Sem Cortinas ou Guarda-Chuvas


Pessoas precavidas não me atraem. Jorro isso aqui, sem o menor pudor, porque minha mente está embaralhada, estou suando devido ao calor, e tenho uma caneca de leite ao lado, com achocolatado e muito açúcar, claro. Me refiro a elas (às pessoas precavidas) porque é fácil se deparar com elas. É preciso cuidado para não se tornar uma delas.

As pessoas precavidas, costumam puxar as cortinas para tapar o sol, comprar guarda-chuvas quando começa a respingar. Costumam conter o choro quando precisam chorar, e segurar o riso quando é necessário sorrir. Pessoas precavidas tendem a tomar precauções para com a vida, porém estão enganadas. Não há precauções para se tomar com a vida. A vida não pode ser tapada com cortinas, nem avisa quando vai respingar para que se possa comprar um guarda-chuva novo. Muito menos, manda previsões de choro ou riso. A vida é pura. Não dá pra ser cuidadoso com ela. Não há tempo para se tomar precauções. Ou se vive, ou não se vive. Ou se mergulha, enfrentando adversidades e alegrias, ou se bóia, no meio termo, meio-vivo.

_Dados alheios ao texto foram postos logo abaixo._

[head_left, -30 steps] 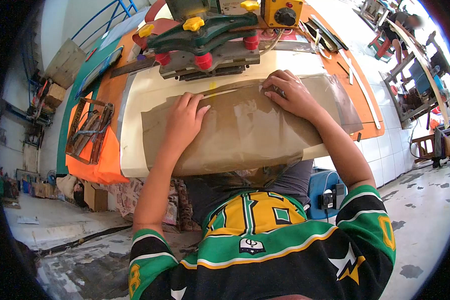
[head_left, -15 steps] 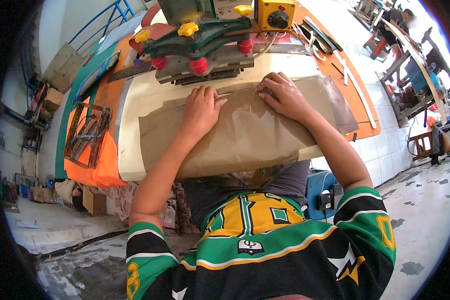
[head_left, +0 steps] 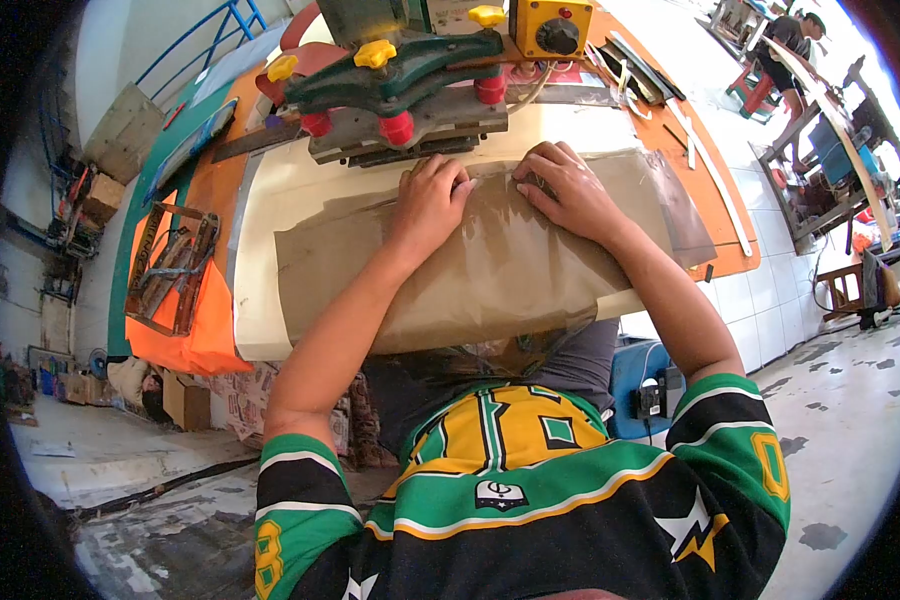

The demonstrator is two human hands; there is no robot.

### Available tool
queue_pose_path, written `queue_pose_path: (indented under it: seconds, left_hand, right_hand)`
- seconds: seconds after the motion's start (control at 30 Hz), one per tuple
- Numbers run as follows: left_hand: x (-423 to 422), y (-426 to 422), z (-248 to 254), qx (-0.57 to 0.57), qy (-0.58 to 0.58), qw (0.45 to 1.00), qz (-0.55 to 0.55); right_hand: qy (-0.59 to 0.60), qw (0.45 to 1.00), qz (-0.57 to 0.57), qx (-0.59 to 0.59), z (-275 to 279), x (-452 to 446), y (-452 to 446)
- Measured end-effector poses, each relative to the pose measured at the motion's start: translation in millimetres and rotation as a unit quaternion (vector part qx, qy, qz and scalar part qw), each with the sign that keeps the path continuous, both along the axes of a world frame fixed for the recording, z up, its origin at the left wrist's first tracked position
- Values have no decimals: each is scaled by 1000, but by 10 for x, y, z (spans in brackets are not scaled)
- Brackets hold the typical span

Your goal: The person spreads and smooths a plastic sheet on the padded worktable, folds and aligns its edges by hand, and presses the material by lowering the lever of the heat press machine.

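Across the middle of the view stands an orange-brown worktable [head_left: 735, 252], with the person seated at its near side. On it lies a cream board [head_left: 258, 300], largely covered by a brown sheet [head_left: 500, 285] with a glossy, creased surface. The brown sheet is the item under the hands; it lies on the near side of the press [head_left: 400, 85], its near edge towards the person's lap and its far edge near the machine's lower plate. The press has a dark green clamp frame.

To the left, an orange sheet [head_left: 185, 340] covers the table corner and bears a metal-edged frame [head_left: 204, 255], which is tilted in the view. To the right, a long pale strip [head_left: 722, 203] lies along the table edge, apart from the brown sheet. Beside the press, at its upper right, is a yellow control box [head_left: 532, 30].

The left hand [head_left: 428, 205] rests at the far edge of the brown sheet, fingers bent, thumb beside them. The right hand [head_left: 568, 195] is at the same edge, near the left and apart from it, its fingers likewise curled. Both contact the sheet; whether either pinches it or merely presses it cannot be determined.

Smallest noted: yellow knobs [head_left: 375, 54] and a black dial [head_left: 557, 40].
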State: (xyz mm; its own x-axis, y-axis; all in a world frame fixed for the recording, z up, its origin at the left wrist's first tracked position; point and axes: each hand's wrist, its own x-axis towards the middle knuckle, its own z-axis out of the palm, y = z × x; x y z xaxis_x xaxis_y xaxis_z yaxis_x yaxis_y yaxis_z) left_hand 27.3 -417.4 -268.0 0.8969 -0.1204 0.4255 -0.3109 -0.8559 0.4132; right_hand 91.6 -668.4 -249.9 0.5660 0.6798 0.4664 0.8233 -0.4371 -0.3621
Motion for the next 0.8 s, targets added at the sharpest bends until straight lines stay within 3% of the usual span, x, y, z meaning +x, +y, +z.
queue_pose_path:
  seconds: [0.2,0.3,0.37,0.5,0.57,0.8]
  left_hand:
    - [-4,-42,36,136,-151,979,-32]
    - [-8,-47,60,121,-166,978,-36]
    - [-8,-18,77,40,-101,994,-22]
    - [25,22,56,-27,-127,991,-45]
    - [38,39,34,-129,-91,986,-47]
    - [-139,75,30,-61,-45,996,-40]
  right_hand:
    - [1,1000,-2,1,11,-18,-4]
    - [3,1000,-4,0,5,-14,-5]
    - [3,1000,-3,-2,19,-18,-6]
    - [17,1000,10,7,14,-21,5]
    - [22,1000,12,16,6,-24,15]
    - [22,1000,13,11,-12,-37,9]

Já dizia Charles Chaplin que assim como a morte, a vida é inevitável. Gosto de sentir esse cheiro de roda viva que é a vida. Gosto do gosto de chuva, de me molhar, do sol queimando minha pele e fazendo arder meus olhos. Gosto do gosto que a vida tem.

Também gosto das pessoas eloquentes, que gritam, que são rejeitadas pelas pessoas antiquadas (e precavidas), que não tem medo da vida. Estas são as mais confiáveis. Porque elas tem medo, mas além do medo, elas possuem o medo de sentirem medo, e assumem, e isto é o mais fascinante. São inusitadas, e surpreendentes. Choram quando menos se espera, assumem seus sentimentos sem nenhuma restrição, sem precisar ler manuais ou livros de auto-ajuda (com exceção de alguns, lógico), e principalmente, rejeitam qualquer tipo de julgamento.

A vida foi dada a cada um, não para que a guardemos num frasco de vidro para vivê-la amanhã. É impossível preservá-la de modo que possa ser vivida mais tarde. Ela é este segundo, é este já, é o momento que já passou, e o que está passando.

Portanto, não feche as cortinas para ela. Vamos abri-las e encarar todas suas intempéries e emoções, vamos chorar e rir, unicamente, puramente, sem restrições, pois só assim estaremos saboreando-a, sugando-a, mordendo-a apetitosamente, de modo que ao chegarmos em seu fim, olharemos para traz e nos sentiremos saciados e orgulhosos da intensidade que se vive a vida, quando se deixa de lado os guarda-chuvas e cortinas.